### In-Game Purchase Data Analysis

#### Background 

In this homework, you are ask to deal with a task of analyzing an "in-game purchase" dataset. In this game, players are able to to purchase optional items that enhance their playing experience. Now your task is to generate a report that breaks down the game's purchasing data into meaningful insights.

-----

#### Observable Trends

* There are 1163 active players. The vast majority are male (84%). There also exists, a smaller, but notable proportion of female players (14%).

* Our peak age demographic falls between 20-24 (44.79%) with secondary groups falling between 15-19 (18.58%) and 25-29 (13.37%). 

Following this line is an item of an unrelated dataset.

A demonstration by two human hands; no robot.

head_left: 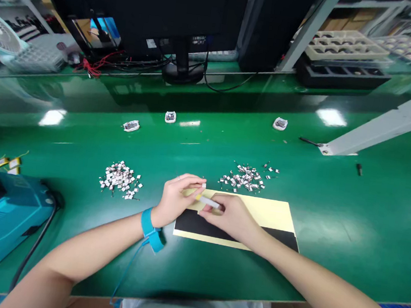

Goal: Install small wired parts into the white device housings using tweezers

* The age group that spends the most money is the 20-24 with 1,114.06 dollars as total purchase value and an average purchase of 4.32. In contrast, the demographic group that has the highest average purchase is the 35-39 with 4.76 and a total purchase value of 147.67. 
-----


In [1]:
import pandas as pd
import numpy as np

# Raw data file
file_to_load = "purchase_data.csv"

# Read purchasing file and store into pandas data frame
purchase_data = pd.read_csv(file_to_load)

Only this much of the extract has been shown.